To Learn More About Clinical Trials —
ClinicalTrials.gov is a registry and results database of publicly and privately supported clinical studies of human participants conducted around the world. Learn more About Clinical Studies and About This Site, including relevant History, Policies, and Laws. Click on the link below to be redirected to the clinicaltrials.gov website: https://clinicaltrials.gov/
Clinical Studies Are In Progress To
Help Them — Help You — Help Others
Here is a partial-listing and explanations of Clinical Trial Phases:
Clinical trials are conducted in a series of steps, called phases – each phase is designed to answer a separate research question.
- Phase I: Researchers test a new drug or treatment in a small group of people for the first time to evaluate its safety, determine a safe dosage range, and identify side effects.
- Phase II: The drug or treatment is given to a larger group of people to see if it is effective and to further evaluate its safety.
- Phase III: The drug or treatment is given to large groups of people to confirm its effectiveness, monitor side effects, compare it to commonly used treatments, and collect information that will allow the drug or treatment to be used safely.
- Phase IV: Studies are done after the drug or treatment has been marketed to gather information on the drug’s effect in various populations and any side effects associated with long-term use.
THE FOLLOWING ARE A FEW EXAMPLES OF CLINICAL TRIALS AVAILABLE ADDRESSING C.difficile INFECTION PREVENTION AND TREATMENTS.
Visit clinicaltrials.gov for a full listing.
C. diff. Infection (CDI)_Prevention Clinical Studies
Da Volterra is a clinical-stage biotechnology company whose vision is to be a trusted and acknowledged leader in the microbiota field. Da Volterra’s mission is to discover, develop, and bring to market safe and novel therapeutic options, preserving patients’ microbiota to prevent and cure life-threatening diseases. Its most advanced product is DAV132, an oral product to be co-administered with any oral and intravenous antibiotics, to protect patients from antibiotic-induced intestinal microbiota disruption. DAV132 can prevent Clostridioides difficile infection by capturing residual antibiotics in the colon before they can disrupt the intestinal microbiota, without impacting the systemic efficacy of the antibiotics.
We see DAV132 as a real game-changer for C. difficile prevention.

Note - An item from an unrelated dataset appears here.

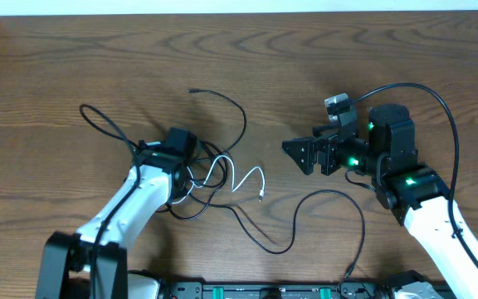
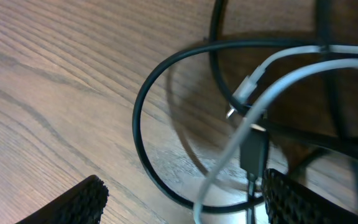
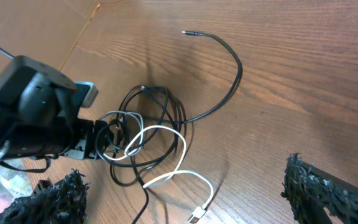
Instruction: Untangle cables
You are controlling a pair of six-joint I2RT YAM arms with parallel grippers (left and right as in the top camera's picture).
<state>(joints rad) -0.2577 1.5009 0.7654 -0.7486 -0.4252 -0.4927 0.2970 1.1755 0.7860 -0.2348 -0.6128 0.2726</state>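
Wood-grain table [image 1: 56,66], black and white cables [image 1: 214,169] tangled beneath left fingers [image 2: 82,200] spread apart, right fingers [image 3: 331,194] apart, empty.

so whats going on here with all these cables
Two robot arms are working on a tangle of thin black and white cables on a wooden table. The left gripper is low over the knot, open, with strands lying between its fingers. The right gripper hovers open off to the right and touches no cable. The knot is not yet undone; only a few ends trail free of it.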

Have a look at the DAV132 webpage and video presenting its mechanism of action: https://davolterra.com
The video is highly illustrative of what C. diff. is, how C. diff. is triggered, and how DAV132 could prevent the colonization of the intestinal microbiota by C. diff. and the occurrence of the infection.

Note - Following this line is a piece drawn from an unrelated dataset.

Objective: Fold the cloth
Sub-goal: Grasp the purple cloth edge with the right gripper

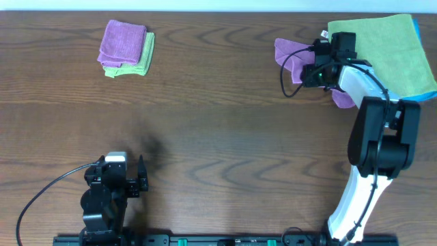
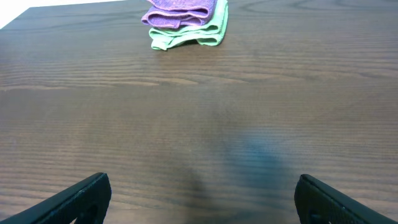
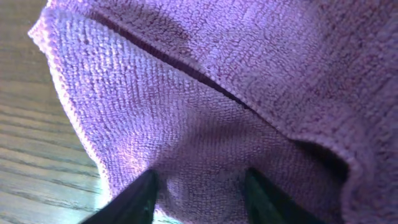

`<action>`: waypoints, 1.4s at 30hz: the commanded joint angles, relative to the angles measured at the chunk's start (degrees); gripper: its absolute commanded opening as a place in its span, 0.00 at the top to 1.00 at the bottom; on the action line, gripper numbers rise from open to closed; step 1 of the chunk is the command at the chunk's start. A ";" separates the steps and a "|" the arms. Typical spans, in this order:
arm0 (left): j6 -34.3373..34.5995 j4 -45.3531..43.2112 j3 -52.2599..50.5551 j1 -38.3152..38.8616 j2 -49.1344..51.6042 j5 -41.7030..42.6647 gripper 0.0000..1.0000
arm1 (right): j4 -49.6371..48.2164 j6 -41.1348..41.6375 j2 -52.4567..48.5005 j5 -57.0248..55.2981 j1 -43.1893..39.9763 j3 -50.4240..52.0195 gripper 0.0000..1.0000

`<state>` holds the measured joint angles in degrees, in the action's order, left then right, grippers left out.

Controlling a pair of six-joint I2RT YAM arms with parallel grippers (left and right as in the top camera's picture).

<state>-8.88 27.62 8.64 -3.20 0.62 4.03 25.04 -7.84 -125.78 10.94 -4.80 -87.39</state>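
The right fingers [image 3: 138,198] stand partly closed, pressed into the purple cloth [image 1: 288,55]; whether they grip it cannot be told. That cloth lies rumpled at the bench's [image 1: 218,116] far right, just beside one spread green cloth [image 1: 389,55]. The left fingers [image 2: 81,199] gape wide and hold nothing. Far left, one folded purple square [image 1: 123,39] sits on one folded green square [image 1: 146,58].

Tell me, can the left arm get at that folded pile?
Probably: nothing stands between its open fingers and the folded pile, though the pile lies well ahead.
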 commanded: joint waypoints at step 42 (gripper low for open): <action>-0.55 0.46 -0.81 0.24 -0.42 -0.59 0.04 | 2.27 -5.11 -0.87 -11.87 8.76 -0.94 0.99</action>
<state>-8.88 27.62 8.64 -3.20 0.62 4.03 26.55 -12.80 -125.95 -0.89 3.27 -88.05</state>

Da Volterra has already performed 6 phase 1 clinical trial with DAV132 in healthy volunteers and one phase 2 clinical trial (SHIELD) in patients demonstrating DAV132 favorable safety profile and mechanism of action. The SHIELD study met its primary endpoint: DAV132 was very safe for use in hospitalized patients with several comorbidities and concomitant medications. The study also demonstrated positive results with regards to biological markers of efficacy for prevention of C. difficile infection: DAV132 effectively protected the intestinal microbiota of patients from antibiotic-induced disruption and DAV132 also prevented the proliferation of C. difficile in an ex vivo assay, suggesting that DAV132 is able to protect patients against antibiotic-induced C. difficile infection.
The press release on Da Volterra’s phase 2 SHIELD study results is available here: https://davolterra.com/wp-content/uploads/2020/02/2020-02-11-dav132-phase-2-clinical-trial-pr-vf.pdf
Da Volterra is now preparing for the launch of phase 3 pivotal study of DAV132 in patients who have a high risk of developing Clostridioides difficile infection.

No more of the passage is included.